Chapter 9 Introducing caret
9.1 1. Separating the testing and the training set
Caret is a wrapper package over multiple separate packages for machine learning, makes life really easy.
inTrain = createDataPartition(y = diamonds$price, p = 0.75, list = FALSE)
training = diamonds[inTrain,]
testing = diamonds[-inTrain,]
dim(training)
9.2 2. Fit the model
The general format for fitting any model in caret is similar: modelname = train(y-variable ~ x-variables, data = dataframe, method = "methodname")
. The method you use can be any of the many hundreds that caret supports.
fit = train(y ~ x, data = dataframe, method = "methodname")
9.3 3. Do the prediction
Once the model has been fitted, the predict(modelname, newdata = newdata)
can be used for predictions.
predict(fit, newdata = dataframe)
9.4 4. Check the model’s accuracy
Model accuracy can be checked using confusionMatrix(modelname)
, or the rmse
function. Note that accuracy is measured by sum of squares (RMSE) for continuous y-variables, and by Accuracy for categorical or factor variables.
confusionMatrix(fit)
That is all there is to it.
Additional Info re Caret
It has two additional arguments that might be of use as your use of the algorithms becomes more advanced.
trainControl
sets the arguments for resampling. Often you want to use cross validation and repeated crossvalidation to improve your model, and these options help you set it up. eg, trainControl = (method = “repeatedcv”, )

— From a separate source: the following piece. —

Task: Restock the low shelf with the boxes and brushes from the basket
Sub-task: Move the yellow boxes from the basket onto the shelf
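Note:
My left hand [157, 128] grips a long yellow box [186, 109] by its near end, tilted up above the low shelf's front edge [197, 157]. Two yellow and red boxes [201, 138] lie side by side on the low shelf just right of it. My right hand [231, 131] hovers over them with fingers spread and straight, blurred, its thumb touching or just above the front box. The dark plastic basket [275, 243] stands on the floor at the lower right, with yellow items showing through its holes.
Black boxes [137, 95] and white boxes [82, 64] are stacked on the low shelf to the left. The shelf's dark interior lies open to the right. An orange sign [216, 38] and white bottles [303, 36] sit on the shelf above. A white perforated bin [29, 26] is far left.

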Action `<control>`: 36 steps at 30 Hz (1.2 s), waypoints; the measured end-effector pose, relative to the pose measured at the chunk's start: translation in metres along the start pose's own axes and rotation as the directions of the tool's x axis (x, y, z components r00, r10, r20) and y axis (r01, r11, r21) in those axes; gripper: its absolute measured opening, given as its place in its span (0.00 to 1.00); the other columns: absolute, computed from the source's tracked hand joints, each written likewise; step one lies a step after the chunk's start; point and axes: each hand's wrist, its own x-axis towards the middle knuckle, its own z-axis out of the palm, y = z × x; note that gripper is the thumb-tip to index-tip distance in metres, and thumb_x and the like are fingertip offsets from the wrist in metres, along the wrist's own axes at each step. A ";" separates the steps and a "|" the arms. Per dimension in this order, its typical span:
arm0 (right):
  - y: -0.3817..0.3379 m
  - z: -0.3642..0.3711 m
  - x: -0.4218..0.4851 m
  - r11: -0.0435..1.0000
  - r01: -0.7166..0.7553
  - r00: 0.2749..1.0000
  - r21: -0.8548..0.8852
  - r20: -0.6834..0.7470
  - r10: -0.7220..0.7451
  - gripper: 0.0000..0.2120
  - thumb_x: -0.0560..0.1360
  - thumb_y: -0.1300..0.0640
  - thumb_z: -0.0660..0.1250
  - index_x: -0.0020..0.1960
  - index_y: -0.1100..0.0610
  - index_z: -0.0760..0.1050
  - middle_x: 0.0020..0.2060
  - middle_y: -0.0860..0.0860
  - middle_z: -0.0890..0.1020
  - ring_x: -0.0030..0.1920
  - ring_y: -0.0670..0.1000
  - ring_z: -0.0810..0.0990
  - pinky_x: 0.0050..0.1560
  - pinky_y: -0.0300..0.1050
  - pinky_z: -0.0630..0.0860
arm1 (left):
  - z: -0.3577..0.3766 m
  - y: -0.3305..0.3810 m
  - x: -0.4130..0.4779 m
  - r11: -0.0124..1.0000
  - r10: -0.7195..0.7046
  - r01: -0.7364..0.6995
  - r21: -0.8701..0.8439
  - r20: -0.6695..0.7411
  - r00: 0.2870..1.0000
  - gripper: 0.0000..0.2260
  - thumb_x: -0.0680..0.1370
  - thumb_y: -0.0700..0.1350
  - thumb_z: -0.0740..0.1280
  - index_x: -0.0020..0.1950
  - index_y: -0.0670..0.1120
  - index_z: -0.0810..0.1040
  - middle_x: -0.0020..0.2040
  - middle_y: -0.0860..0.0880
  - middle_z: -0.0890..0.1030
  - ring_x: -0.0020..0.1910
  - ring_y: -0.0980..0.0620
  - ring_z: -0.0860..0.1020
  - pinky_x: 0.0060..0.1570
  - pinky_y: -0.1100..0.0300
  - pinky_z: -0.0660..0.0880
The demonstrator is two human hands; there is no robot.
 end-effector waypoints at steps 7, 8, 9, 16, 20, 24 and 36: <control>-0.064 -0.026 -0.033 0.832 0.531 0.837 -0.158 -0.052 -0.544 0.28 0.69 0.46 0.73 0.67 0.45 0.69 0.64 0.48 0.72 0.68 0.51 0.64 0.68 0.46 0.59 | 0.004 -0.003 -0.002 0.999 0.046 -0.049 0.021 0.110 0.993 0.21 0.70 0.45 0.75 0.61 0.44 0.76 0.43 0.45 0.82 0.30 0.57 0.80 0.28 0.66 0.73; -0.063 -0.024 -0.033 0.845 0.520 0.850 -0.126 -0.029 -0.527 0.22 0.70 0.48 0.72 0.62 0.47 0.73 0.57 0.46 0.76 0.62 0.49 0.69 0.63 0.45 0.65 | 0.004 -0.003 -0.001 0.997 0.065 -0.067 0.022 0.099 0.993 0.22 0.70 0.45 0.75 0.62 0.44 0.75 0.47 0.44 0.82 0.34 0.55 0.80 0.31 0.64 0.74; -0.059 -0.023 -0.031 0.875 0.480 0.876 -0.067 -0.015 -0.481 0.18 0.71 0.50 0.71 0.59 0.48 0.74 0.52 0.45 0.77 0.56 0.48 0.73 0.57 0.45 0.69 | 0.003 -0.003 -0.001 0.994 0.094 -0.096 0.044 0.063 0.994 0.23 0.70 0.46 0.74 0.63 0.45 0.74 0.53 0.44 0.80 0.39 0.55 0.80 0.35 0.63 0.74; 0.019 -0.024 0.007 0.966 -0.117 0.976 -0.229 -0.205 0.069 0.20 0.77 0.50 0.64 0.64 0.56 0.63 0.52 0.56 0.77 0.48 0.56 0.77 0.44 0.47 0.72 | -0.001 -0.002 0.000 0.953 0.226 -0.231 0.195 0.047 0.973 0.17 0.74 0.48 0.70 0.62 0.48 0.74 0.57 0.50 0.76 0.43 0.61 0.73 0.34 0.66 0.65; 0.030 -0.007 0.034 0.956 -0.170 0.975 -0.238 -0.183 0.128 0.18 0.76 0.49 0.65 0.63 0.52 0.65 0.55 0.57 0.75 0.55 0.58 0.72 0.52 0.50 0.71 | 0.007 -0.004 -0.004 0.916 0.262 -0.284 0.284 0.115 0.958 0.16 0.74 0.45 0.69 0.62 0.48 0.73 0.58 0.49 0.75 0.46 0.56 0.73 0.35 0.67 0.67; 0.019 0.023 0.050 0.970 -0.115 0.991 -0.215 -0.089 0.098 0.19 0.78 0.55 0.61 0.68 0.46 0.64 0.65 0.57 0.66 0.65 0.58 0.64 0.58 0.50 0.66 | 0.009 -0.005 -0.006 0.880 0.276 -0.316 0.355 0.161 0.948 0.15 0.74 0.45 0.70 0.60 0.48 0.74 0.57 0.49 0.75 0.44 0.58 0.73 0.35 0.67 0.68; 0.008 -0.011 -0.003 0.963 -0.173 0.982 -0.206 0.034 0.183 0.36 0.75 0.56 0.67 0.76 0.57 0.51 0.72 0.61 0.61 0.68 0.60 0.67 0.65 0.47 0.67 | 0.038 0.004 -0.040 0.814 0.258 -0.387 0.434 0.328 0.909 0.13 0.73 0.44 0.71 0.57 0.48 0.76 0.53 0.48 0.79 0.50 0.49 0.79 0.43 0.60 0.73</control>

preProcess = c("center", "scale")
lets you normalize data.
You can even impute missing data by using k-nearest-neighbors. preProcess
does not return values, it sets up the model to perform the knn calculations. Once done, you can use predict
to calculate the missing values.
preProcValues = preProcess(df_with_missing_values, method = c("knnImpute"))
imputed_values = predict(preProcValues, df_with_missing_values)